Non-declarative actions cannot be done from within SQL.
Non-delcatarive actions include printing a report, interacting with a user, and sending the results of a query to a GUI.

There are two approaches to accessing SQL from a general purpose programming language:

Dynamic SQL: SQL statements that are constructed at runtime; for example, the application may allow users to enter their own queries
- A general purpose program can connect to and communicate with a database server using a collection of functions.
  - Enabling you to build SQL statements dynamically at runtime
  - Being able to create more general purpose, flexible applications by using dynamic SQL because the full text of a SQL statement may be unknown at compilation
  - e.g. Dynamic SQL statement in Python
Embedded SQL: SQL statements in an application that do not change at runtime and, therefore, can be hard-coded into the application
- Like dynamic SQL, it provides a means by which program can interact with a database server. However, under embedded SQL:
  - The SQL statements are identified at compile time, and are translated into function calls.
  - At runtime, these function calls connect to the database using an API that provides dynamic SQL facilities (but may be specific to the database being used).
  - e.g. Oracle SQL

Triggers

A trigger is a statement that is executed automatically by the system as a side effect of a modification to the database.
- e.g. whenever a tuple is inserted into the takes relation, updates the tot_creds attribute of tuple in the student relation.
The two requirements of a trigger design are:
- Specify the conditions under which the trigger is to be executed.
- Specify the actions to be taken when the trigger executes.
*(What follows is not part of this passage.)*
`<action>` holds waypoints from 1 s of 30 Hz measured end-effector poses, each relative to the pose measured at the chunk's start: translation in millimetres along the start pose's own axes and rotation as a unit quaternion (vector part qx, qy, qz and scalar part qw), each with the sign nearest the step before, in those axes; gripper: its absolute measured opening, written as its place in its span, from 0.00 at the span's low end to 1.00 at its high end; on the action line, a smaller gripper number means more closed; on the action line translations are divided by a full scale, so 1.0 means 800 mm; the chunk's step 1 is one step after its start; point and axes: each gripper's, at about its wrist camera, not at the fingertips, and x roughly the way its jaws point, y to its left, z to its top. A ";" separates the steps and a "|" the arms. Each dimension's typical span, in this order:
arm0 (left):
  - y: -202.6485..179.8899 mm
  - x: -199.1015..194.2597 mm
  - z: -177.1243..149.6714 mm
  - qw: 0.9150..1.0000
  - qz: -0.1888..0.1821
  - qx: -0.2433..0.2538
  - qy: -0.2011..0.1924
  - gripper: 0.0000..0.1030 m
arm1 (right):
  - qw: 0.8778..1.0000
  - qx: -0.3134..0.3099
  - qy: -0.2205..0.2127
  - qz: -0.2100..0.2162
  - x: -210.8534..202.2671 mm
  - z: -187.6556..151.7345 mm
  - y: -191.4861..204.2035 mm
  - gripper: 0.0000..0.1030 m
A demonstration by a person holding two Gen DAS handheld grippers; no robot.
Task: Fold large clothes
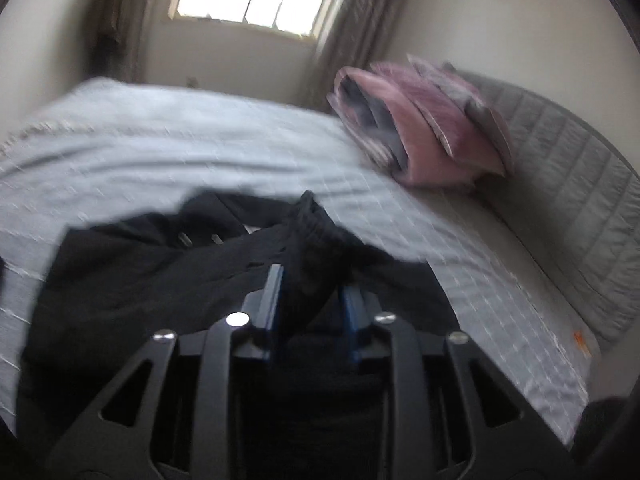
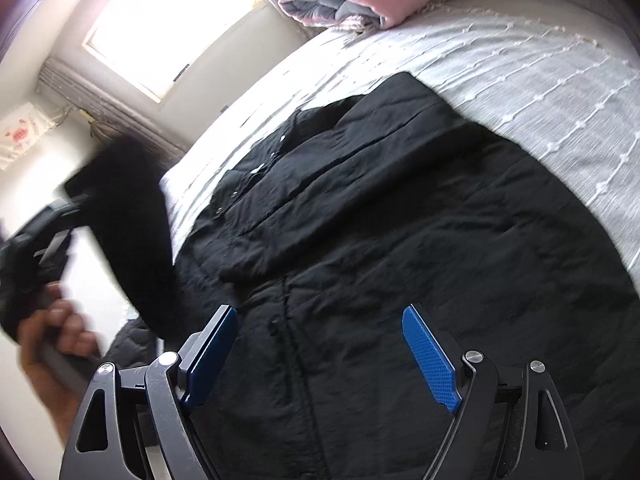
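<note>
Left wrist view: the left claw (image 1: 310, 292) is clamped on a bunched fold of a black jacket (image 1: 132, 276), most likely a sleeve or cuff, with cloth pinched between its 2 blue pads and rising past their tips. The rest of the jacket spreads to the left and below the claw on a bed covered by a pale grey bedspread (image 1: 168, 144). Folded pink bedding (image 1: 424, 128) sits near the headboard, well apart from the jacket. Right wrist view: the right claw (image 2: 320, 344) is spread wide and grips nothing, hovering over the jacket body (image 2: 400, 240), which lies mostly flat with its long axis running away from the claw toward the window. At the left edge, the person's left hand (image 2: 52, 344) holds the other claw, and the lifted black sleeve (image 2: 128, 216) hangs from it beyond the bed's edge. The sleeve lies left of the jacket body, so the fold probably means carrying it rightward across the torso. The left claw already has it; the right claw is nearer the body and could pin it.
</note>
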 end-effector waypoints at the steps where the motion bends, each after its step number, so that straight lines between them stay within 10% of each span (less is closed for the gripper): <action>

Triggering Events and Actions in SQL

Triggering event can be an insert, a deletion, or an update.
Triggers on updates can be restricted to specific attributes.
- e.g. AFTER UPDATE OF takes ON grade
Values of attributes before and after an update can be referenced.
- REFERENCING OLD ROW AS: For deletions and updates
- REFERENCING NEW ROW AS: For insertions and updates
BEGIN ATOMIC ... END can serve to collect multiple SQL statements into a single compound statement.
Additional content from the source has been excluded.